- _Brief_
Set down exactly the lines below, starting at the one that contains "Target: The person" and ending at the one that contains "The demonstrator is", with both of those lines included and nothing else.
____ Exercise data
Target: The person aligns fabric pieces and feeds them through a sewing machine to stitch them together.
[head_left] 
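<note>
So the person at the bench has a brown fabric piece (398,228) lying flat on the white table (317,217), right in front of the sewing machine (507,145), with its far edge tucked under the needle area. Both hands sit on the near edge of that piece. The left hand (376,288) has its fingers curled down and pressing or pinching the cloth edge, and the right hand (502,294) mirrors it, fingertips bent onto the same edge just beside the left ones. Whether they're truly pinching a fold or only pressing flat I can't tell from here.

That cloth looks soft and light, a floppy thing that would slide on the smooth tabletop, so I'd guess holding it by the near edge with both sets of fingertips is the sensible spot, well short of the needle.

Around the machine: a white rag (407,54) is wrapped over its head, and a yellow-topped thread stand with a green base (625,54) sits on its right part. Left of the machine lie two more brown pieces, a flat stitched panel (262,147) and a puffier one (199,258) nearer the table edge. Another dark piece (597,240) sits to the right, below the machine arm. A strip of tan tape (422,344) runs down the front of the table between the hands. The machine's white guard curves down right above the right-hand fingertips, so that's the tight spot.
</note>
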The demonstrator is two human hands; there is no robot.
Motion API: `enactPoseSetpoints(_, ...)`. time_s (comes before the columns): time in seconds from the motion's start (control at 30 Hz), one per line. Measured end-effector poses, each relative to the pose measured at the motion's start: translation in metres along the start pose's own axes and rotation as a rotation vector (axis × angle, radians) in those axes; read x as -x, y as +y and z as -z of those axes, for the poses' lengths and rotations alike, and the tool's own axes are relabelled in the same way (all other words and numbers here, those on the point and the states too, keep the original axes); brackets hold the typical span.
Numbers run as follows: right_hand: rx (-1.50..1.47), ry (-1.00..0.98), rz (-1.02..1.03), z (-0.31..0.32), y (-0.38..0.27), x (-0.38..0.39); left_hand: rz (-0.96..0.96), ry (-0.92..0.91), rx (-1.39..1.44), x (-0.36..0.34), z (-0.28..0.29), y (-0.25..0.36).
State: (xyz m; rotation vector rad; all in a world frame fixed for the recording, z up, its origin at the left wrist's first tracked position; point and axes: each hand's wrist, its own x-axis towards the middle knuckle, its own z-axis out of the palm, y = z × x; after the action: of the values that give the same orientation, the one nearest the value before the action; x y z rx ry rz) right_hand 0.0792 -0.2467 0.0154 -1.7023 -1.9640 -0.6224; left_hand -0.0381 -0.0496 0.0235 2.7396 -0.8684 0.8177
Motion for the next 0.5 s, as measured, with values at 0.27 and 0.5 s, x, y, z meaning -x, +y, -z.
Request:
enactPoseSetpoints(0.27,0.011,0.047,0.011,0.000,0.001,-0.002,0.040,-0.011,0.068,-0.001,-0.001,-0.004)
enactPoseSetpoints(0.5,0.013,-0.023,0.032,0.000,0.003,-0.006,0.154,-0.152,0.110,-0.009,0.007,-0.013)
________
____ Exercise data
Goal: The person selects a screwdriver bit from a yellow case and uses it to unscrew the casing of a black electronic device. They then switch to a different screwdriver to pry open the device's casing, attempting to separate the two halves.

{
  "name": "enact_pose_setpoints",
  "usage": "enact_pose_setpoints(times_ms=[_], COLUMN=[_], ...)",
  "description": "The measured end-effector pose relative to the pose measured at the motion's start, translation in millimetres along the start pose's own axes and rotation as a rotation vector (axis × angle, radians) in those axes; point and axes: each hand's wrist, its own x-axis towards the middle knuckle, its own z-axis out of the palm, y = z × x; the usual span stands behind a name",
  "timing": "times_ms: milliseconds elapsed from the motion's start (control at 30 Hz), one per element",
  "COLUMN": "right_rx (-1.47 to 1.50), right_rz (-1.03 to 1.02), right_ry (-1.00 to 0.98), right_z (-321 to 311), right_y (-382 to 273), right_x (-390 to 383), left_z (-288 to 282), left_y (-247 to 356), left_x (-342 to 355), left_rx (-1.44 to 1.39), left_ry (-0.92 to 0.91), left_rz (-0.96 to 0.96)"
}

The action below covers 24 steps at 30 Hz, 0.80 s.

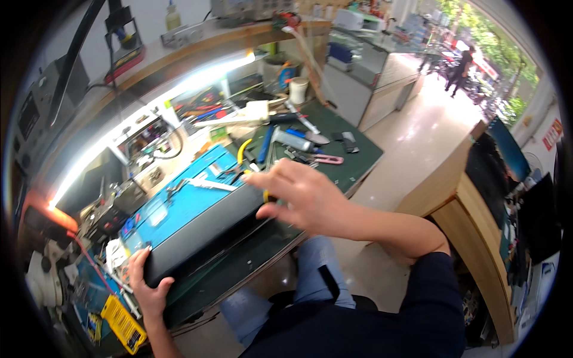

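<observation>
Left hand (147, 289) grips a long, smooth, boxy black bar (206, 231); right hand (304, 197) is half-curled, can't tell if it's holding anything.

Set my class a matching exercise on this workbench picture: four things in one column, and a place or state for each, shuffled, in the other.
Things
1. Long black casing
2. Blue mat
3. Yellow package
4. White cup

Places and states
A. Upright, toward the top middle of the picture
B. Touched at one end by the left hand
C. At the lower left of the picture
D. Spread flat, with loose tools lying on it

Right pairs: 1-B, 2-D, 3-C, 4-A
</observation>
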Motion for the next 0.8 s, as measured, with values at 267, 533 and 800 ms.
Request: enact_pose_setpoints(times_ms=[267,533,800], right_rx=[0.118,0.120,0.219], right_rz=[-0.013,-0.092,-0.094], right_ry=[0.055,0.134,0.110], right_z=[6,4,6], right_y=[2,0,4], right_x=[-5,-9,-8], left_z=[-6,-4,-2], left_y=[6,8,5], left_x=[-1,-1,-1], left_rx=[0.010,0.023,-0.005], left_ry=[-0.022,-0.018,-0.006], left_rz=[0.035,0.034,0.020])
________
- _Answer to the problem_
Target: The person aligns fabric pieces and feeds them through a sewing machine to stitch them together.
[head_left] 
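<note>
So the person at the bench has a brown fabric piece (398,228) lying flat on the white table (317,217), right in front of the sewing machine (507,145), with its far edge tucked under the needle area. Both hands sit on the near edge of that piece. The left hand (376,288) has its fingers curled down and pressing or pinching the cloth edge, and the right hand (502,294) mirrors it, fingertips bent onto the same edge just beside the left ones. Whether they're truly pinching a fold or only pressing flat I can't tell from here.

That cloth looks soft and light, a floppy thing that would slide on the smooth tabletop, so I'd guess holding it by the near edge with both sets of fingertips is the sensible spot, well short of the needle.

Around the machine: a white rag (407,54) is wrapped over its head, and a yellow-topped thread stand with a green base (625,54) sits on its right part. Left of the machine lie two more brown pieces, a flat stitched panel (262,147) and a puffier one (199,258) nearer the table edge. Another dark piece (597,240) sits to the right, below the machine arm. A strip of tan tape (422,344) runs down the front of the table between the hands. The machine's white guard curves down right above the right-hand fingertips, so that's the tight spot.
</note>
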The demonstrator is two human hands; there is no robot.

What the exercise required is now done.